#### What needs to be done
Check every line of the data for the string "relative" and copy the ones that have it.

#### Record excerpts

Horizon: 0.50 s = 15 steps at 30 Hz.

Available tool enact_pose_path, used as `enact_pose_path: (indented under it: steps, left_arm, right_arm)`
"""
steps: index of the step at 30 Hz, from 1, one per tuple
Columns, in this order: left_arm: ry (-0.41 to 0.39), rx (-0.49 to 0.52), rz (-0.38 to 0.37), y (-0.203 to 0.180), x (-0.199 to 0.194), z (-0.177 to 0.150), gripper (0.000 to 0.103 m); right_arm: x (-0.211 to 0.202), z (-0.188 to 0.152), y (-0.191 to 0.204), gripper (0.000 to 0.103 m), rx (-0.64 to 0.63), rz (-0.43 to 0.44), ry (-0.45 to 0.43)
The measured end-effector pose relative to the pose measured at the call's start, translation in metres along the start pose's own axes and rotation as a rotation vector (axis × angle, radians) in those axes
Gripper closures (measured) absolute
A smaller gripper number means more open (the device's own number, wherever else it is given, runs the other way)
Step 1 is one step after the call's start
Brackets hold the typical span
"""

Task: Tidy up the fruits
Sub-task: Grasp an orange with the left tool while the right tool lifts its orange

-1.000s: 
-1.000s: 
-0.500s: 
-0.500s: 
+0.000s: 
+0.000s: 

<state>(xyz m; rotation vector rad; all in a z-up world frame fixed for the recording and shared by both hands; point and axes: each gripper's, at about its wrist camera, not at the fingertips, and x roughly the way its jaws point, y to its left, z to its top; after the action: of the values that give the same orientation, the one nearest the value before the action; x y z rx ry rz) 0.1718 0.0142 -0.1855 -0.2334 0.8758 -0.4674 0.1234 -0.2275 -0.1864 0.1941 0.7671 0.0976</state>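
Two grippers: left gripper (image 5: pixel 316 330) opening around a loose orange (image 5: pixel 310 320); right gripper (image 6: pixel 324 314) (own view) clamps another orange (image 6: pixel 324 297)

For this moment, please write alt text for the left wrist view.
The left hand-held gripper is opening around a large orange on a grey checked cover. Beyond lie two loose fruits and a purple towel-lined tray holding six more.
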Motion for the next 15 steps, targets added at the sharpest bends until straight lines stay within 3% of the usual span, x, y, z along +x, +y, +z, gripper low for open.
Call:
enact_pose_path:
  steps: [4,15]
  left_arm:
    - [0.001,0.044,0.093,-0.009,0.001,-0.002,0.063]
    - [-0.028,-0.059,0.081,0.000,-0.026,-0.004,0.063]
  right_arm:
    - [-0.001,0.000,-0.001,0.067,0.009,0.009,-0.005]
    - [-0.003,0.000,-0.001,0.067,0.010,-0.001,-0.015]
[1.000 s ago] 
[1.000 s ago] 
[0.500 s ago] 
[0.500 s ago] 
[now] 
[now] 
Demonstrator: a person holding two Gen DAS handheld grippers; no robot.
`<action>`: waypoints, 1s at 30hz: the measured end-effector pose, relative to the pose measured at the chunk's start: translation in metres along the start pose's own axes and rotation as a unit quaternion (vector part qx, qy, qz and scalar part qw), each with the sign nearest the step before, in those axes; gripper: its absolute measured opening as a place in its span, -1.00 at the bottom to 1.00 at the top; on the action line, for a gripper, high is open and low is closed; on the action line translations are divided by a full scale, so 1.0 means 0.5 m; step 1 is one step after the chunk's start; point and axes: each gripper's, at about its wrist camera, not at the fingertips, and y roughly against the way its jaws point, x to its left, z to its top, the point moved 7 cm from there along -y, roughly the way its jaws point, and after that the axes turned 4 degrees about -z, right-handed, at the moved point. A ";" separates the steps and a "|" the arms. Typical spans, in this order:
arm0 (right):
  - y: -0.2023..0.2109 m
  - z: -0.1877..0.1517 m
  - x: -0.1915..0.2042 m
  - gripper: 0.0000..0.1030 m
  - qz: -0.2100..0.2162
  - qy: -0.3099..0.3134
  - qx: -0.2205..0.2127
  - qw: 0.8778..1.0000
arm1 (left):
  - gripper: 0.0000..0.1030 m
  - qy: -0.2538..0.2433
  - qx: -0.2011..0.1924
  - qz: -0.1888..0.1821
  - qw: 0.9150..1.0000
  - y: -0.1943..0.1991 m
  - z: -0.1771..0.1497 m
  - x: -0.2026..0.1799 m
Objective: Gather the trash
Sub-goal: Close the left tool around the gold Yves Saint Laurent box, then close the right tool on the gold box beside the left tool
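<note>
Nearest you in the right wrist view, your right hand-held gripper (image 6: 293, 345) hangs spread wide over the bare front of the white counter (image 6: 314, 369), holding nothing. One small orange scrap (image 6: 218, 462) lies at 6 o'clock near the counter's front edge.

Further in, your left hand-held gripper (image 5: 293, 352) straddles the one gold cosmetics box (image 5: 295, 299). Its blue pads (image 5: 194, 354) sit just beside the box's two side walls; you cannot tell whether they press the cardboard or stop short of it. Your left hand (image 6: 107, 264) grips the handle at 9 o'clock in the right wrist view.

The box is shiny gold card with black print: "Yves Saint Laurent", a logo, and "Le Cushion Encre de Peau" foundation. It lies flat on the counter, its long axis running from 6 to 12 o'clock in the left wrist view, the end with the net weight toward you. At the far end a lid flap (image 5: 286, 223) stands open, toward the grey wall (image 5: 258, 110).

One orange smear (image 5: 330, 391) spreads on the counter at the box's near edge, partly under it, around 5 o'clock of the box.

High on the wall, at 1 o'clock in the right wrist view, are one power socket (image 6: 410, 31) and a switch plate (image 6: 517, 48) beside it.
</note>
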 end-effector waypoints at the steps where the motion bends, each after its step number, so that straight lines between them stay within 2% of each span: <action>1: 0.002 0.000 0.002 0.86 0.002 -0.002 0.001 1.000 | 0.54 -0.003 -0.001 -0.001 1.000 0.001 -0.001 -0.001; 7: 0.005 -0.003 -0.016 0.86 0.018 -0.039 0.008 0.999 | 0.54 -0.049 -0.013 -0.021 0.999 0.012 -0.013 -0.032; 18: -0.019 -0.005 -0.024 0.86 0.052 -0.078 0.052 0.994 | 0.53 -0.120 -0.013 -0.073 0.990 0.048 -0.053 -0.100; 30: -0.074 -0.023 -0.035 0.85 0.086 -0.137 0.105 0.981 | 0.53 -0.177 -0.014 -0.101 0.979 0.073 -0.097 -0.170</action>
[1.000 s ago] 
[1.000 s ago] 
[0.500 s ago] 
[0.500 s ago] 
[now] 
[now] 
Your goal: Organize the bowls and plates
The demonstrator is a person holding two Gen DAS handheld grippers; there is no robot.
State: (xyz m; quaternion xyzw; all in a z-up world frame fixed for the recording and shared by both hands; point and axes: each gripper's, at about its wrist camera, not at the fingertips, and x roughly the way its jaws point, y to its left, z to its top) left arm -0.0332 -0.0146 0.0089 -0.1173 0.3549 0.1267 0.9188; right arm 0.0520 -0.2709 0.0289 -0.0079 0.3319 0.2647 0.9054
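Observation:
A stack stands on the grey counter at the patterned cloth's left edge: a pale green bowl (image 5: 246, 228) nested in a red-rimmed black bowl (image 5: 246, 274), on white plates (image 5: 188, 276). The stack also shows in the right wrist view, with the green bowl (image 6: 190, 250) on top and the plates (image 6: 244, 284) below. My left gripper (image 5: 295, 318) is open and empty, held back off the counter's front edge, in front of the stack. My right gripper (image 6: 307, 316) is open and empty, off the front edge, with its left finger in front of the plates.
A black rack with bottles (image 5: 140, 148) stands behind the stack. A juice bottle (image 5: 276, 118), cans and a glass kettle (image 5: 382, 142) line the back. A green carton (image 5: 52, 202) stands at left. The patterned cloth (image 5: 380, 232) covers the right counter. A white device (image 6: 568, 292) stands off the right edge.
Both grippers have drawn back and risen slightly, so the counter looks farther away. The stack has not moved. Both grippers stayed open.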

#### Exercise output
The measured end-effector pose relative to the pose measured at the call's start, translation in metres along the start pose's own axes and rotation as a rotation vector (axis × angle, radians) in those axes
`<action>`: waypoints, 1s at 30hz: the measured end-effector pose, relative to the pose measured at the chunk's start: translation in metres along the start pose's own axes and rotation as a unit quaternion (vector part qx, qy, qz and scalar part qw), each with the sign nearest the step before, in those axes; gripper: its absolute measured opening as a place in its span, -1.00 at the bottom to 1.00 at the top; on the action line, for a gripper, high is open and low is closed; on the action line translations are divided by a full scale, so 1.0 means 0.5 m; step 1 is one step after the chunk's start; point and axes: each gripper's, at about its wrist camera, not at the fingertips, and y roughly against the way its jaws point, x to its left, z to its top, the point moved 7 cm from there along -y, roughly the way its jaws point, and after that the axes turned 4 degrees about -z, right-handed, at the moved point. A ";" separates the steps and a "|" the arms. Typical spans, in this order:

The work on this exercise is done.